[Exercise description]:
Copy the lines exactly. Begin at the first line of the data and stop after the line with "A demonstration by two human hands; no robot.".

───── Given information ─────

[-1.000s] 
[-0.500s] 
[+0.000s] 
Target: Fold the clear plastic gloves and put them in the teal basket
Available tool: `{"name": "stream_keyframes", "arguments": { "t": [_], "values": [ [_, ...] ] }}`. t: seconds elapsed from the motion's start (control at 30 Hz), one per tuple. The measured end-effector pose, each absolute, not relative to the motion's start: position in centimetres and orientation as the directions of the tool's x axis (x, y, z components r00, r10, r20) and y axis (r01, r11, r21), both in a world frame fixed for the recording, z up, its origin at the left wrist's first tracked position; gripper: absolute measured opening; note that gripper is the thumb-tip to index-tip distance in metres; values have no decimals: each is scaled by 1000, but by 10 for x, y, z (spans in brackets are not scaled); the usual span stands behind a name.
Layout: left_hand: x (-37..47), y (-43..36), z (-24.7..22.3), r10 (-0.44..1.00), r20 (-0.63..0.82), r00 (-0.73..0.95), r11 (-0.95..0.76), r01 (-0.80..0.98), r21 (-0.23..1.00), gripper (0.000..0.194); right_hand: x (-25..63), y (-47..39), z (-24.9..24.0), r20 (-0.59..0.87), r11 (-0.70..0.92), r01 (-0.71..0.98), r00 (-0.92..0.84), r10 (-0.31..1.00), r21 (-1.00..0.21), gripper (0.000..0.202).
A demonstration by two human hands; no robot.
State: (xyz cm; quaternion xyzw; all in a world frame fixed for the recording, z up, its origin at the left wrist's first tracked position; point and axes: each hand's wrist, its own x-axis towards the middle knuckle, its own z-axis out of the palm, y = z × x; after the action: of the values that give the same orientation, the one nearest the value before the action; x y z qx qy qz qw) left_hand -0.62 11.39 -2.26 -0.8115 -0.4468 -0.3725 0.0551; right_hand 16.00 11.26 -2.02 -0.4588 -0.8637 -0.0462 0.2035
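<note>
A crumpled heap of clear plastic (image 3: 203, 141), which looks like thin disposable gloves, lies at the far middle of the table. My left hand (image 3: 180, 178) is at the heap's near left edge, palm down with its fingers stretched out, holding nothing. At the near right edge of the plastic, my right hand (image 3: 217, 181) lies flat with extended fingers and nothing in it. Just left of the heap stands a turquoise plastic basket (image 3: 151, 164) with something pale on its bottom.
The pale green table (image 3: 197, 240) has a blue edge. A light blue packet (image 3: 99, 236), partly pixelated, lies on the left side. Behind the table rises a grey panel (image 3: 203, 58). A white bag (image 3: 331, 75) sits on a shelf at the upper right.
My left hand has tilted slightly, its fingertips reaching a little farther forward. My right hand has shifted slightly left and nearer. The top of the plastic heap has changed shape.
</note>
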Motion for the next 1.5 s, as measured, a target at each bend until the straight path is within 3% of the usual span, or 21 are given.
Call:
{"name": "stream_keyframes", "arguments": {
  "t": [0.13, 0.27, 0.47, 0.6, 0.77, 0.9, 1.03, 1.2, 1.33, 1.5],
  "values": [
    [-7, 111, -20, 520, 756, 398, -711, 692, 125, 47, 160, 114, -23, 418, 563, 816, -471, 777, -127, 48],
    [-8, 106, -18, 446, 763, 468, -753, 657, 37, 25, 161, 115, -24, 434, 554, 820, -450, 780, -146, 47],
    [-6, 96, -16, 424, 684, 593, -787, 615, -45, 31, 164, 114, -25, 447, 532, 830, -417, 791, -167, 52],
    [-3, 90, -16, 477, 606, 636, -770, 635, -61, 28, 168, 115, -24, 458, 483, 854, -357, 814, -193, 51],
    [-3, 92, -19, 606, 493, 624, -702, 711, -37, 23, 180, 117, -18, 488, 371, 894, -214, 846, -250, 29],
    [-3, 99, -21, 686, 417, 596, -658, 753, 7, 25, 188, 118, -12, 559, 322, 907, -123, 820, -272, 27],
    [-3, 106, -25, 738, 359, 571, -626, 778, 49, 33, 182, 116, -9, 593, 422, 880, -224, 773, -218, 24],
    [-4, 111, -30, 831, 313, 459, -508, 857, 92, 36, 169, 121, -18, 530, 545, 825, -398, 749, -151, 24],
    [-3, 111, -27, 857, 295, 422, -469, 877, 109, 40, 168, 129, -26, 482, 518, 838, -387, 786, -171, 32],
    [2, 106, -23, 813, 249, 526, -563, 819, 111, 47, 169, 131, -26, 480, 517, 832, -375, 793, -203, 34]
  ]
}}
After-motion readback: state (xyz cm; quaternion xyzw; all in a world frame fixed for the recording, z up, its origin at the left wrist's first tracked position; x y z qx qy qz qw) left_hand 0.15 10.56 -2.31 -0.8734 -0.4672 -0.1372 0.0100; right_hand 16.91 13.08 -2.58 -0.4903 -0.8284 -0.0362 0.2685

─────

[Result for this task]:
[-1.000s] 
[-0.500s] 
[+0.000s] 
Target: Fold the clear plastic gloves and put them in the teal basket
Available tool: `{"name": "stream_keyframes", "arguments": { "t": [_], "values": [ [_, ...] ] }}`. t: seconds elapsed from the motion's start (control at 30 Hz), one per tuple. The measured end-effector pose, each absolute, not relative to the motion's start: position in centimetres and orientation as the directions of the tool's x axis (x, y, z components r00, r10, r20) and y axis (r01, r11, r21), both in a world frame fixed for the recording, z up, its origin at the left wrist's first tracked position; gripper: absolute measured opening; note that gripper is the thumb-tip to index-tip distance in metres; values have no decimals: each is scaled by 1000, but by 10 for x, y, z (spans in brackets are not scaled); the usual span stands behind a name.
Layout: left_hand: x (-37..47), y (-43..36), z (-24.7..22.3), r10 (-0.44..1.00), r20 (-0.63..0.82), r00 (-0.73..0.95), r11 (-0.95..0.76), r01 (-0.80..0.98), r21 (-0.23..1.00), gripper (0.000..0.194); right_hand: x (-25..63), y (-47..39), z (-24.9..24.0), r20 (-0.59..0.87), r11 (-0.70..0.92), r01 (-0.71..0.98), r00 (-0.92..0.84), r10 (-0.31..1.00), r21 (-1.00..0.21), gripper (0.000..0.202).
A demonstration by two human hands; no robot.

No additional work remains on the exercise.